The type of translation characteristic of modernity generates in turn its own misunderstanding of tradition. The original locus of that misunderstanding is the kind of introductory Great Books or Humanities course, so often taught in liberal arts colleges [guilty!], in which, in abstraction from historical context and with all sense of the complexities of linguistic particularity removed by translation, a student moves in rapid succession through Homer, one play of Sophocles, two dialogues of Plato, Virgil, Augustine, the Inferno, Machiavelli, Hamlet, and as much else as is possible if one is to reach Satre by the end of the semester. If one fails to recognize that what this provides is not and cannot be a reintroduction to the culture of past traditions, but is a tour through what is in effect a museum of texts, each rendered contextless and therefore other than its original by being placed on a cultural pedestal, then it is natural enough to suppose that, were we to achieve consensus as to a set of such texts, the reaching of them would reintegrate modern students into what is thought of as our tradition, that unfortunate fictitious amalgam sometimes known as “the Judeo-Christian tradition” and sometimes “Western values.” The writing of self-proclaimed contemporary conservatives, such as William J. Bennett, turn out in fact to be one more stage in modernity’s cultural deformation of our relationship to the past (pp. 385-386).
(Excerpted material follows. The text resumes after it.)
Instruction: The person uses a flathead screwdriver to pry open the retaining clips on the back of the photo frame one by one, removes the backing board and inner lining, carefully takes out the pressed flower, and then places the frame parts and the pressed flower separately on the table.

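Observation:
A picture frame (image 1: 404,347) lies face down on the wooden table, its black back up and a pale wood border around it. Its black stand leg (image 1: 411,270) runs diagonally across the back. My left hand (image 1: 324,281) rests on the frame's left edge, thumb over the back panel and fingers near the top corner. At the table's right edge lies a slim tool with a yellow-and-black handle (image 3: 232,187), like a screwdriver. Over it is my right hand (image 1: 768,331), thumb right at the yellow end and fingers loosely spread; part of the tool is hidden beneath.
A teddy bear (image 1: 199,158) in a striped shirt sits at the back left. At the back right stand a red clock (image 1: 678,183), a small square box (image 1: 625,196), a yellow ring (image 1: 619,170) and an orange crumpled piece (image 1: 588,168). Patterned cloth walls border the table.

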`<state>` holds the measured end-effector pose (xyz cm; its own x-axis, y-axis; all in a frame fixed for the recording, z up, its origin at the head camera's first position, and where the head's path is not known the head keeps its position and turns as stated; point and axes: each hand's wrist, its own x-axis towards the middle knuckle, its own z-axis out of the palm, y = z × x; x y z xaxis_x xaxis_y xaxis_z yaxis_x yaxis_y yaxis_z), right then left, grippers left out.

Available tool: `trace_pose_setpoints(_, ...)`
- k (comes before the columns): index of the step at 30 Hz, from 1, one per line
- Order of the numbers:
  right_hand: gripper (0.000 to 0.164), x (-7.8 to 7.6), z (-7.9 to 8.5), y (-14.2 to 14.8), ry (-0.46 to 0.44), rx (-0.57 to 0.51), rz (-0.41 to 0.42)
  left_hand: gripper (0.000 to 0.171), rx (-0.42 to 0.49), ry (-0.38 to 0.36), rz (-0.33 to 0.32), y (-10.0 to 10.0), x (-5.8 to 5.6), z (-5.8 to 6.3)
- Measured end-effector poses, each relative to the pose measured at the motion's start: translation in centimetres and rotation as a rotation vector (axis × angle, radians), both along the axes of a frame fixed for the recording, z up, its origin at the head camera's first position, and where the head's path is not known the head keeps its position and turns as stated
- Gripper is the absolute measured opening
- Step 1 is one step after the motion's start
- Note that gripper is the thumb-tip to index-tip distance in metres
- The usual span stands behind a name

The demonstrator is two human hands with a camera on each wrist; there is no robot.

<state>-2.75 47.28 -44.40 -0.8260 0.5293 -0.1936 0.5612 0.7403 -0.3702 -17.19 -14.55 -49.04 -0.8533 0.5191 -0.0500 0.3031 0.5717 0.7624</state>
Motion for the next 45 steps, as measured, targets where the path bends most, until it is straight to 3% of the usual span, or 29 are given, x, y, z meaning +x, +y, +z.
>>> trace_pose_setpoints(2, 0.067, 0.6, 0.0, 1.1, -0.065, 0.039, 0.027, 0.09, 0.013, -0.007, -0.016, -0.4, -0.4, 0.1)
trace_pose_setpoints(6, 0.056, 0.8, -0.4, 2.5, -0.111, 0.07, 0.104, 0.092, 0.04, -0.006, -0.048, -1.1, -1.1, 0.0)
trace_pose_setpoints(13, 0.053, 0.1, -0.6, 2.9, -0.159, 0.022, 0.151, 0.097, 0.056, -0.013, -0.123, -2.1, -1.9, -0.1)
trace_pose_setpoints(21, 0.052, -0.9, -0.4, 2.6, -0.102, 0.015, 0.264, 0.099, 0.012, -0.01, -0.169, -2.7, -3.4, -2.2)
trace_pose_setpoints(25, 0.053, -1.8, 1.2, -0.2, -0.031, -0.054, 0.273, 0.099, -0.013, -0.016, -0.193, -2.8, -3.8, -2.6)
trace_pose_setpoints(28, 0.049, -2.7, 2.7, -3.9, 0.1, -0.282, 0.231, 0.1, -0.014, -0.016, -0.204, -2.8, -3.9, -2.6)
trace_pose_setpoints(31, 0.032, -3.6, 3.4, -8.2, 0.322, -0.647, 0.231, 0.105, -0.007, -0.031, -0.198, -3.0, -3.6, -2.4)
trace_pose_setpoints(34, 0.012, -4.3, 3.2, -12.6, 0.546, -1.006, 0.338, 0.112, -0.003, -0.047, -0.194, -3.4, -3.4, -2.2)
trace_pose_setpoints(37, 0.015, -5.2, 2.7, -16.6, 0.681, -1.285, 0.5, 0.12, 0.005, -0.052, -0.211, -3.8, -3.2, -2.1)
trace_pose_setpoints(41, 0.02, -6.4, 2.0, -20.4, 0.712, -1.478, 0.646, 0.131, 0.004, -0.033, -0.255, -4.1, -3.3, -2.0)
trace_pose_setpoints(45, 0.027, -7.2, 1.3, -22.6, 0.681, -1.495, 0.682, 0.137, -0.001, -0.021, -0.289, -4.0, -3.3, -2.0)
It’s not surprising that a man who could write a passage like that was the kind of professor who insisted on referring to his students as “Mr.” and “Ms.,” and once handed out a “B minus minus” as a grade. Thinkers like this leave a profound legacy, and even if MacIntyre’s is, I fear, fated to be misappropriated, his own arguments make it clear that, so long as we speak our language and tell our stories, there are always practical possibilities for some St. Benedict, like MacIntyre himself, to come along a remind us of the immense gifts of connection and continuity we possess. Requiescat in pace, sir.

*Update, 5/27/2025: Noah Millman’s tribute to MacIntyre is really superb, and in talking about his piece with our mutual friend Damon Linker, Damon made an observation which clarifies what I was gesturing at in this paragraph very well: “In the end, though, I’m not a MacIntyre admirer. I get my Aristotle from Strauss. And the problem Noah notes early on in his piece — of MacIntyre projecting Aristotelian theory onto the lived reality of the ancient and medieval worlds — is a big problem and the ultimate source of the influence he had on the ‘postliberal’ right. This influence made MacIntyre uncomfortable, but it was his own fault for eliding crucial distinctions in a way that made it sound like he was describing a lost world of moral wholeness and meaning that was banished by the Enlightenment, etc. That’s garden-variety reactionary romanticism, and it’s unfortunate MacIntyre gave it fuel.”